Problem statement
Transcribe the entries that follow, word for word.

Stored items
* * * * *
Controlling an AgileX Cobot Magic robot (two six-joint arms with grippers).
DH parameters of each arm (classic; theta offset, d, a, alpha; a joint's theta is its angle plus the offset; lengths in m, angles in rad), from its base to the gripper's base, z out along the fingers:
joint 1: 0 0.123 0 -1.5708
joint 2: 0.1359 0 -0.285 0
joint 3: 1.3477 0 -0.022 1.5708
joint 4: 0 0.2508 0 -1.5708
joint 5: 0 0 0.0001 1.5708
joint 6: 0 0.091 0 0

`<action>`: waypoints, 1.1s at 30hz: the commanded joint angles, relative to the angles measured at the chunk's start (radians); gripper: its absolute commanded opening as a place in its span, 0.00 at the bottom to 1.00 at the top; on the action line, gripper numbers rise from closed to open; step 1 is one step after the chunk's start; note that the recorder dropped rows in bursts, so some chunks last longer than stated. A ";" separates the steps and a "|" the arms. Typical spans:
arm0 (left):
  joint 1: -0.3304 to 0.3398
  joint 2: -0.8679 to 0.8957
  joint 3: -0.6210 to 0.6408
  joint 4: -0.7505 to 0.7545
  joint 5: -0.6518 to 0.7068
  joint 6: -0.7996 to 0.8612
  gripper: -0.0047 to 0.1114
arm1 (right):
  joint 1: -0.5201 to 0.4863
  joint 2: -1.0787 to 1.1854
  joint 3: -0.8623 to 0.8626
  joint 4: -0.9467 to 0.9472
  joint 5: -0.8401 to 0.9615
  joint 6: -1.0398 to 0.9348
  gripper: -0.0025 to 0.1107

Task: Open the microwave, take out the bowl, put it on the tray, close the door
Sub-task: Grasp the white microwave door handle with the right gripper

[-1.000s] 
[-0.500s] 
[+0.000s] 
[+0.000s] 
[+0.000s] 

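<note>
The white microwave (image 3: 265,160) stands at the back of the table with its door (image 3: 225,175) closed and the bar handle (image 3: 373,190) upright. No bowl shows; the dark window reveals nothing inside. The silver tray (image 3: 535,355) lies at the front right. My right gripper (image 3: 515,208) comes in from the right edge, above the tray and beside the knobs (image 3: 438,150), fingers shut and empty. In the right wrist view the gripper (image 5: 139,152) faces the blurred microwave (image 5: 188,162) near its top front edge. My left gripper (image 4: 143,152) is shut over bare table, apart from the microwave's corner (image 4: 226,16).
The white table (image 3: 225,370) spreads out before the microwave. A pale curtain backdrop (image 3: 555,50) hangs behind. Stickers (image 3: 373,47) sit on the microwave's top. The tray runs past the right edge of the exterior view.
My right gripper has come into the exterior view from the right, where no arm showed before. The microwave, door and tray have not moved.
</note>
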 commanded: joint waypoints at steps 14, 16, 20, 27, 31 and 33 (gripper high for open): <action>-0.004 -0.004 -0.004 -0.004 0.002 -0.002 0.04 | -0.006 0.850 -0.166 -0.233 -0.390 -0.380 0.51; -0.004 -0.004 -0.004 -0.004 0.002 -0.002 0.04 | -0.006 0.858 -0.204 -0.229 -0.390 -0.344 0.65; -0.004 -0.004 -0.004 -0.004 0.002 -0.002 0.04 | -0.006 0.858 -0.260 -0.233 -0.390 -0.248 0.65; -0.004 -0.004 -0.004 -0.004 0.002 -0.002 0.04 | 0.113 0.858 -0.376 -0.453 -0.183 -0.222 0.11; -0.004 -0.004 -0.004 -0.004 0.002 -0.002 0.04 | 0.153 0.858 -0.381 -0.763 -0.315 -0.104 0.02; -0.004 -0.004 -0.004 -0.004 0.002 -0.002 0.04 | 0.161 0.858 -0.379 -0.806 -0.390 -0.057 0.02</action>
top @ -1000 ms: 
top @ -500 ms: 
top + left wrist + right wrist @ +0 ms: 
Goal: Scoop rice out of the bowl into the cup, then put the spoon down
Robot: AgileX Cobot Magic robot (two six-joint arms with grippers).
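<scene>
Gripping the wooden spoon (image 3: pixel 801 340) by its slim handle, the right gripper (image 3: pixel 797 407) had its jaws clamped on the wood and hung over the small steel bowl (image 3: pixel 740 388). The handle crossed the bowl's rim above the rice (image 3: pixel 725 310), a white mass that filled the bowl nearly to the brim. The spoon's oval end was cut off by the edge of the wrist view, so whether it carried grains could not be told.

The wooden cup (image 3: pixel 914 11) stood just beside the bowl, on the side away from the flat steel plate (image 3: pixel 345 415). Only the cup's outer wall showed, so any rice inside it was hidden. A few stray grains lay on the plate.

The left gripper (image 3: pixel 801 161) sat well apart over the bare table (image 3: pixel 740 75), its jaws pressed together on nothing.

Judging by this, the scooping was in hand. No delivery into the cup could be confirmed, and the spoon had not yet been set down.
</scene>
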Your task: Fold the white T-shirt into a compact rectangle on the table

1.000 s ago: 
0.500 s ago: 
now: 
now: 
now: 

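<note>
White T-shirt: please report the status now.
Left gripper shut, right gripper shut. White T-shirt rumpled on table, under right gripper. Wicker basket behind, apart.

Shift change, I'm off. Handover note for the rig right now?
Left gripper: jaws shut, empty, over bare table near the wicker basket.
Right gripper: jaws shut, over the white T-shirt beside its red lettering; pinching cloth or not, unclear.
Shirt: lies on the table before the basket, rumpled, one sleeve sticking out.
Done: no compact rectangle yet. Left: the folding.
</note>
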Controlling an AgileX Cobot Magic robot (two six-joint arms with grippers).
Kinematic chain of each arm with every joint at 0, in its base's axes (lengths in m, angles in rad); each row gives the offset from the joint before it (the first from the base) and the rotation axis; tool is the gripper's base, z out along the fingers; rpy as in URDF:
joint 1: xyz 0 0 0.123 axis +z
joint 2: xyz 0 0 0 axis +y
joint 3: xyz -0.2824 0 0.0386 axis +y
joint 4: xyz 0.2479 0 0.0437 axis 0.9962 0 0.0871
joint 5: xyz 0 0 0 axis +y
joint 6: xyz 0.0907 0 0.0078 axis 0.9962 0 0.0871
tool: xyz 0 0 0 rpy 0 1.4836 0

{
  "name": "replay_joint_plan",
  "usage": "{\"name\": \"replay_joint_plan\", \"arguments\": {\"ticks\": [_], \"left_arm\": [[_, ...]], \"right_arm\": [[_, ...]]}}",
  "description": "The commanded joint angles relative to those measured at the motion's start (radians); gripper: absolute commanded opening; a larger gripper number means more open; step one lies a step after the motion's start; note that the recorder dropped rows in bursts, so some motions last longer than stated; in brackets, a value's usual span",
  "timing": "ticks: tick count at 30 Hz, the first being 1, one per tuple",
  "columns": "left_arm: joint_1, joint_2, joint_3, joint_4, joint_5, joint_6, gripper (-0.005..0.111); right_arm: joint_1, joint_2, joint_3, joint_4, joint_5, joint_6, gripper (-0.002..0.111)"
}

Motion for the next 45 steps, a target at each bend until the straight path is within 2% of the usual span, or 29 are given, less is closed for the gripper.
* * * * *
Expected output
Controlling an AgileX Cobot Magic robot (two six-joint arms with grippers).
DH parameters of each arm (classic; theta offset, d, a, alpha; a joint's theta is its angle plus the offset; lengths in m, angles in rad), from its base to the gripper's base, z out along the fingers:
joint 1: 0 0.123 0 -1.5708
joint 2: 0.1359 0 -0.285 0
joint 3: 1.3477 0 -0.022 1.5708
joint 4: 0 0.2508 0 -1.5708
joint 5: 0 0 0.0001 1.5708
joint 6: 0 0.091 0 0

`<action>`: waypoints, 1.1s at 30hz: the commanded joint angles, relative to the angles measured at the chunk's start (radians); gripper: its absolute commanded opening as a place in its span, 0.00 at the bottom to 1.00 at the top; on the action line, gripper numbers rise from closed to open; step 1 is one step after the chunk's start; note that the recorder dropped rows in bursts, so some chunks last longer than stated. A ";" separates the steps and a "|" the arms. Typical spans:
arm0 (left):
  joint 1: -0.3304 to 0.3398
  joint 2: -0.8679 to 0.8957
  joint 3: -0.6210 to 0.6408
  joint 4: -0.7505 to 0.7545
  joint 5: -0.6518 to 0.7068
  joint 6: -0.7996 to 0.8612
  gripper: -0.0047 to 0.1114
arm1 (right):
  joint 1: -0.5201 to 0.4863
  joint 2: -1.0787 to 1.1854
  joint 3: -0.8623 to 0.8626
  joint 4: -0.9467 to 0.9472
  joint 5: -0.8401 to 0.9615
  joint 6: -1.0398 to 0.9348
  gripper: -0.0025 to 0.1107

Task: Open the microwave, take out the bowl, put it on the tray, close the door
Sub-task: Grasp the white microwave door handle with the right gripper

[-1.000s] 
[-0.500s] 
[+0.000s] 
[+0.000s] 
[+0.000s] 

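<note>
The white microwave (image 3: 265,160) stands at the back of the table with its door (image 3: 225,175) closed and the bar handle (image 3: 373,190) upright. No bowl shows; the dark window reveals nothing inside. The silver tray (image 3: 535,355) lies at the front right. My right gripper (image 3: 515,208) comes in from the right edge, above the tray and beside the knobs (image 3: 438,150), fingers shut and empty. In the right wrist view the gripper (image 5: 139,152) faces the blurred microwave (image 5: 188,162) near its top front edge. My left gripper (image 4: 143,152) is shut over bare table, apart from the microwave's corner (image 4: 226,16).
The white table (image 3: 225,370) spreads out before the microwave. A pale curtain backdrop (image 3: 555,50) hangs behind. Stickers (image 3: 373,47) sit on the microwave's top. The tray runs past the right edge of the exterior view.
My right gripper has come into the exterior view from the right, where no arm showed before. The microwave, door and tray have not moved.
</note>
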 commanded: joint waypoints at steps 14, 16, 20, 27, 31 and 33 (gripper high for open): <action>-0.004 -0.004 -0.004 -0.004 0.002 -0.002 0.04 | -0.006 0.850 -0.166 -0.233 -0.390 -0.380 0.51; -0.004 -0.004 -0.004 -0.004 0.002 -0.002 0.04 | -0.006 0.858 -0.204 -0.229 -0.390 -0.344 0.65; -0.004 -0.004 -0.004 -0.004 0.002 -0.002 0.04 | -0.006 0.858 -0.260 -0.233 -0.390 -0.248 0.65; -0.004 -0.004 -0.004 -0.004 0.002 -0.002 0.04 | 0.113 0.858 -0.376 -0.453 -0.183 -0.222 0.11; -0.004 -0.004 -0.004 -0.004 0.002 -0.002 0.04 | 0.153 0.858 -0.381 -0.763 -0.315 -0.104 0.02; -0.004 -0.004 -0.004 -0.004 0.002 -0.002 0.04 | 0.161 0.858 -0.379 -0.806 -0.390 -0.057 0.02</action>
top @ -1000 ms: 
top @ -500 ms: 
top + left wrist + right wrist @ +0 ms: 
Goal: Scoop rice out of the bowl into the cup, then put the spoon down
Robot: AgileX Cobot Magic robot (two six-joint arms with grippers).
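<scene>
Gripping the wooden spoon (image 3: pixel 801 340) by its slim handle, the right gripper (image 3: pixel 797 407) had its jaws clamped on the wood and hung over the small steel bowl (image 3: pixel 740 388). The handle crossed the bowl's rim above the rice (image 3: pixel 725 310), a white mass that filled the bowl nearly to the brim. The spoon's oval end was cut off by the edge of the wrist view, so whether it carried grains could not be told.

The wooden cup (image 3: pixel 914 11) stood just beside the bowl, on the side away from the flat steel plate (image 3: pixel 345 415). Only the cup's outer wall showed, so any rice inside it was hidden. A few stray grains lay on the plate.

The left gripper (image 3: pixel 801 161) sat well apart over the bare table (image 3: pixel 740 75), its jaws pressed together on nothing.

Judging by this, the scooping was in hand. No delivery into the cup could be confirmed, and the spoon had not yet been set down.
</scene>
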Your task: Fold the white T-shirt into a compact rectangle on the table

1.000 s ago: 
0.500 s ago: 
now: 
now: 
now: 

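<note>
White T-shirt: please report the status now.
Left gripper shut, right gripper shut. White T-shirt rumpled on table, under right gripper. Wicker basket behind, apart.

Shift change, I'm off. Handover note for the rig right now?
Left gripper: jaws shut, empty, over bare table near the wicker basket.
Right gripper: jaws shut, over the white T-shirt beside its red lettering; pinching cloth or not, unclear.
Shirt: lies on the table before the basket, rumpled, one sleeve sticking out.
Done: no compact rectangle yet. Left: the folding.
</note>
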Controlling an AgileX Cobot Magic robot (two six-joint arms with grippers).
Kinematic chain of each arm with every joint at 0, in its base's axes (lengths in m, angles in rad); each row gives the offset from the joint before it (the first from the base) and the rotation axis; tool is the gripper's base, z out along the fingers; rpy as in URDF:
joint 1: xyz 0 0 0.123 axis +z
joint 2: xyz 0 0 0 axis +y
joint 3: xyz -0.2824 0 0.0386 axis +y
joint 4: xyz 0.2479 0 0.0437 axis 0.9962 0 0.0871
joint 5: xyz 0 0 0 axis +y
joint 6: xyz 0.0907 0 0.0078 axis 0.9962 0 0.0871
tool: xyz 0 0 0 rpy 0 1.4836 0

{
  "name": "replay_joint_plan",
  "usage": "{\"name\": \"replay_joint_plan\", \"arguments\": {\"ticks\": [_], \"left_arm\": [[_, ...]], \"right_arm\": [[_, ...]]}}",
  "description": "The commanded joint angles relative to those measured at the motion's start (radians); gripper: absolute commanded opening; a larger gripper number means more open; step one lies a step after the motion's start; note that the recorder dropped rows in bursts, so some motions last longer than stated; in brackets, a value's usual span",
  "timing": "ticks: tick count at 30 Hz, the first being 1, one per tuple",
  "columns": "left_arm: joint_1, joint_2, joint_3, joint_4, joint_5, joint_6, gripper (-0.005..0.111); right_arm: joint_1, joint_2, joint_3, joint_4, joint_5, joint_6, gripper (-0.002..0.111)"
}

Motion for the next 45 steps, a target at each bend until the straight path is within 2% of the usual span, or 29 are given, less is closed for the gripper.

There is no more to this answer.